Nucleocidin
- Names: IUPAC name 4′-Fluoroadenosine 5′-sulfamate

Identifiers
- CAS Number: 24751-69-7;
- 3D model (JSmol): Interactive image;
- ChEBI: CHEBI:166872;
- ChemSpider: 65250;
- PubChem CID: 72299;
- UNII: F5097NG7JT;

Properties
- Chemical formula: C_{10}H_{13}FN_{6}O_{6}S
- Molar mass: 364.31 g·mol^{−1}

= Nucleocidin =

Nucleocidin is a fluorine-containing nucleoside produced by Streptomyces calvus.

== Chemical structure ==
Nucleocidin stems from the ribonucleoside adenosine - is unique because it possess two rare functional groups: a fluorine atom and a sulfamyl ester

During 1968 the attempts to identify nucleocidin were made and at that time it was assigned to a structure of a 9-adenyl-4' -sulfamoyloxypentofuranoside, which was mainly based on experiments from NMR and mass spectrometry, as well as testing in chemical reactions.

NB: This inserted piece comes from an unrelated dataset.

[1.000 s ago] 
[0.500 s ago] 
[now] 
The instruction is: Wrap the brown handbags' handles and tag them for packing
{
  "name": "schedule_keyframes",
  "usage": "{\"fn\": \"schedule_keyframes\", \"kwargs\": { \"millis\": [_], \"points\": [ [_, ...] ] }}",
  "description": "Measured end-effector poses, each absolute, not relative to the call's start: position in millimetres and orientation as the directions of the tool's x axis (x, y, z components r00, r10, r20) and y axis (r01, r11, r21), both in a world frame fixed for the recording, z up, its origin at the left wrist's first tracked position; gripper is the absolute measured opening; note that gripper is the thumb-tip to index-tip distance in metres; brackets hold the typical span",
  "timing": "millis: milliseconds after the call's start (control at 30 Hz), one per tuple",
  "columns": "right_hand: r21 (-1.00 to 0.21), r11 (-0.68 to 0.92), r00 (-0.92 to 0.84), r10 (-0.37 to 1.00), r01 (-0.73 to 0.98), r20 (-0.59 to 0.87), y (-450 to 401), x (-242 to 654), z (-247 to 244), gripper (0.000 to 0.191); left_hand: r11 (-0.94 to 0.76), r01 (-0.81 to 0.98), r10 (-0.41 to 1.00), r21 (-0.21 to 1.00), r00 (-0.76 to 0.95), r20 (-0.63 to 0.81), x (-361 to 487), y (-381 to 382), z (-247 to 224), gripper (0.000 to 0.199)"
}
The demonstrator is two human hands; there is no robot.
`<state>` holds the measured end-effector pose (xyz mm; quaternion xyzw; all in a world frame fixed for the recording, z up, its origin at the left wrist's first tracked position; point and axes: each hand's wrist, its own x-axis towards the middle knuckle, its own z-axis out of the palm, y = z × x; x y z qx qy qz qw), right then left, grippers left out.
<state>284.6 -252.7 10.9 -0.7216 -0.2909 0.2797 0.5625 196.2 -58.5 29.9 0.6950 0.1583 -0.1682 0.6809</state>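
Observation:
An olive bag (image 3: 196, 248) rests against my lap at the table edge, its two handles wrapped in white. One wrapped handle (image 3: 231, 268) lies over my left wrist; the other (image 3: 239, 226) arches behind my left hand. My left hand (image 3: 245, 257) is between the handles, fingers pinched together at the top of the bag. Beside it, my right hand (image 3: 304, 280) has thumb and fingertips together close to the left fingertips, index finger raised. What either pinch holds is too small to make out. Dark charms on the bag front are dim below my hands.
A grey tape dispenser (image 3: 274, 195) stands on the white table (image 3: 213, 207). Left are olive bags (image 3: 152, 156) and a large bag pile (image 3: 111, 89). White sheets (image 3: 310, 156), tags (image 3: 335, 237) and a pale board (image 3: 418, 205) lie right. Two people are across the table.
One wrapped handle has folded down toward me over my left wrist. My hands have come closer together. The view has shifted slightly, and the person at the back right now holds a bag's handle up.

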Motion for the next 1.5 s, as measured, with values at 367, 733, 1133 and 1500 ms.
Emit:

It was ultimately proven to have a structure of a 4 -fluoro-5' -O-sulphamoyladenosine.

== Microbiological origin ==
Nucleocidin is an antibiotic produced from Streptomyces calvus. Though toxic to mammals, it is able to function against bacteria both gram negative gram positive. It may be used against trypanosomes.

Though commonly known to be produced by Streptomyces calvus, nucleocidin is produced in greater yield by Streptomyces virens and Streptomyces aurorectus.

== Biochemical relevance ==
The compound is capable of interrupting the synthesis of peptides.